Compounding this shockingly poor choice of a route was the fact that Secret Service protocol was then broken while it was being navigated. Two years before Kennedy's murder, Mike Torina, Chief Inspector, stated that whenever a motorcade must slow down for a turn, the entire intersection must be checked in advance.(p. 109) That did not occur here.

James Rowley wrote to the Commission that he had no knowledge of who actually released the motorcade route to the press. This seems another deception by Rowley. Palamara says it was Betty Forsling Harris a Dallas socialite on the local committee, who did so. She was working closely with representatives of John Connally, the Secret Service, and LBJ aide Bill Moyers. Palamara concludes that this false information was given out for purposes of plausible deniability. That is, the Secret Service could later say that the route was purposely advertised in more than one configuration to show that there was more than one option in hand. When, in reality, the Secret Service knew between November 18th and 20th what the actual route was, including the dogleg.

This is a quite disturbing issue. In and of itself it seems simply bizarre that Lawson and Sorrels would choose this incredibly dangerous route. But then to not protect the president as he was going through this dangerous path is even more bizarre.

Once this route was chosen, then the only way it could be made secure was by the Secret Service being supplemented by local law enforcement agents i.e. the police, the sheriff's office, military intelligence. Again, none of this happened. According to the author, Sheriff Decker told his men not to participate in any security operations. Palamara then writes that the local Dallas police force was called off the night before by the Secret Service. (p. 118) Captain Will Fritz was supposed to commander a detail riding behind the Vice-President with rapid-fire machine guns. According to two sources, this was changed the night before. Instead, this detail was sent to the Trade Mart to protect the speaker's stand.

Palamara now brings in witnesses like former Eisenhower press secretary Jim Haggerty, and former agent Darwin Horn who state that supplementing the Secret Service with local police was a common practice. He then quotes Winston Lawson as denying this before the Warren Commission under oath. His specific words were, "This was not usual procedure." (ibid)
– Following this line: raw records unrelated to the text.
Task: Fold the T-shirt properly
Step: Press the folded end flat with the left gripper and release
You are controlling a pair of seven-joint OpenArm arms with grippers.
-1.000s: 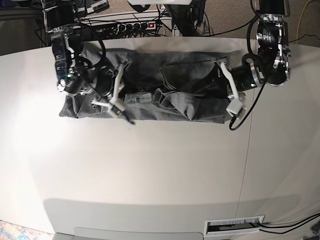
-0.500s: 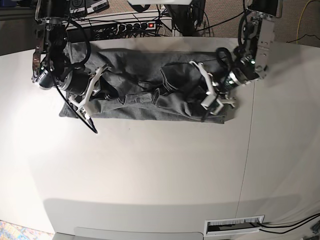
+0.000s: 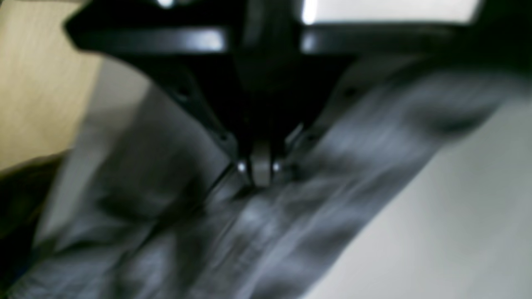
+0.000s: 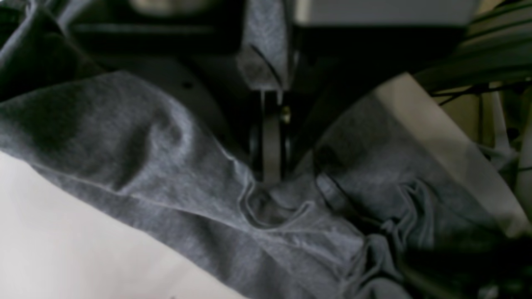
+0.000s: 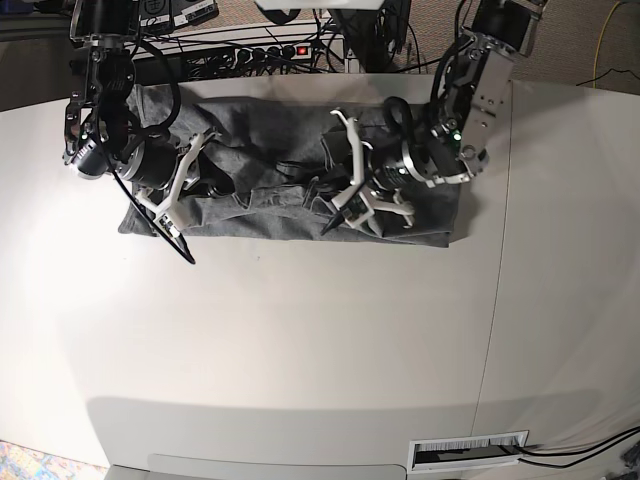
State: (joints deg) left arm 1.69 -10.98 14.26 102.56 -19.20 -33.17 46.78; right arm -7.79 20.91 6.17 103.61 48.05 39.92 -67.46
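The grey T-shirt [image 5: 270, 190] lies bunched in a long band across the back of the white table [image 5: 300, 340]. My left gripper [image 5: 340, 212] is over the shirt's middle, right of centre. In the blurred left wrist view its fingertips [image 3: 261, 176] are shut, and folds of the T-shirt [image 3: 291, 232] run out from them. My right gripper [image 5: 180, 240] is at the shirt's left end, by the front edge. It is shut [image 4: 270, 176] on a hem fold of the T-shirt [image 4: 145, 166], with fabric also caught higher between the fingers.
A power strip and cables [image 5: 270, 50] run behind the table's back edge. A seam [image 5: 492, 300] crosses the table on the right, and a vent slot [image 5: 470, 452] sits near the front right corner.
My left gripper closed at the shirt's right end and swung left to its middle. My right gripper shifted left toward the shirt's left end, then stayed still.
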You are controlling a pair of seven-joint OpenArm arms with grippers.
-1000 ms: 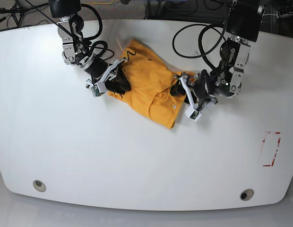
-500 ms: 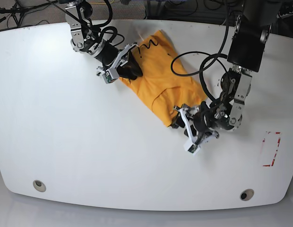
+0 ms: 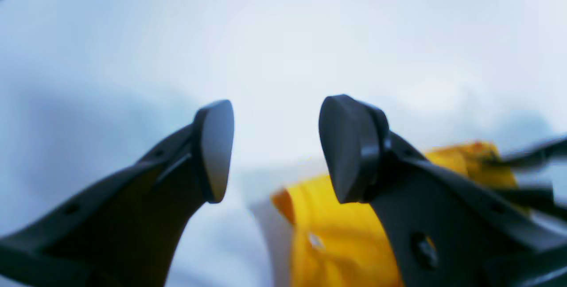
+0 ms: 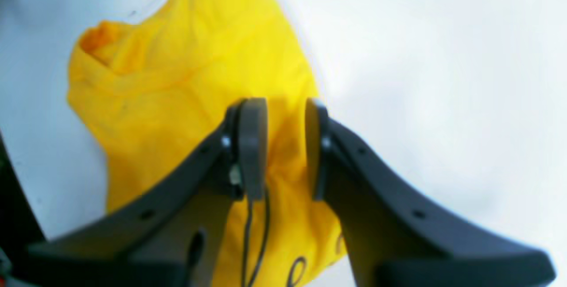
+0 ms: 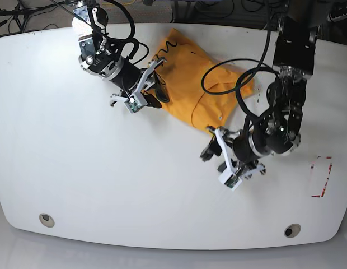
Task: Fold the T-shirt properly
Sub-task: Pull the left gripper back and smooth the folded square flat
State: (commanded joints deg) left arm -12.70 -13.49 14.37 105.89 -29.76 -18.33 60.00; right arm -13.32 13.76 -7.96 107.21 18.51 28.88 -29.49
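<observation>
Two claws work over the white worktop (image 5: 78, 185). The right claw (image 4: 285, 145) is clenched on a fold of the crumpled orange-yellow cloth T-shirt (image 5: 198, 84), which lies at the far middle. The left claw (image 3: 274, 149) is released, empty, just near of the shirt's edge.

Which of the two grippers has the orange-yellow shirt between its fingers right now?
The right gripper, on the base view's left: orange-yellow cloth T-shirt fills its narrow finger gap. The left gripper stands open over bare white table, shirt beside it.
</observation>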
Palamara now makes a penultimate point about the arrangement of the motorcade. Military aide Godfrey McHugh almost always rode in the president's car on these occasions. Yet, in Dallas, another anomaly took place. In Dallas, he was asked by the Secret Service "for the first time" to "ride in the back, instead, as normally I would do, between the driver and the Secret Service agent in charge of the trip." (p. 119) The reason given was this would allow the president fuller exposure to the crowd. As Air Force aide, one of McHugh's duties was to supervise Air Force One.

Finally, the author notes that Batchelor told the Commission that he did not think any local authorities were in place below Houston Street. He then quotes William Manchester as writing, "Possibly [Police Chief] Curry's department met its responsibilities by deciding to end supervision of Friday's crowd at Houston and Main, a block short of the ambush ... " Manchester then added, perhaps for ironic effect, "The weakest link in downtown Dallas was Dealey Plaza." (p. 120)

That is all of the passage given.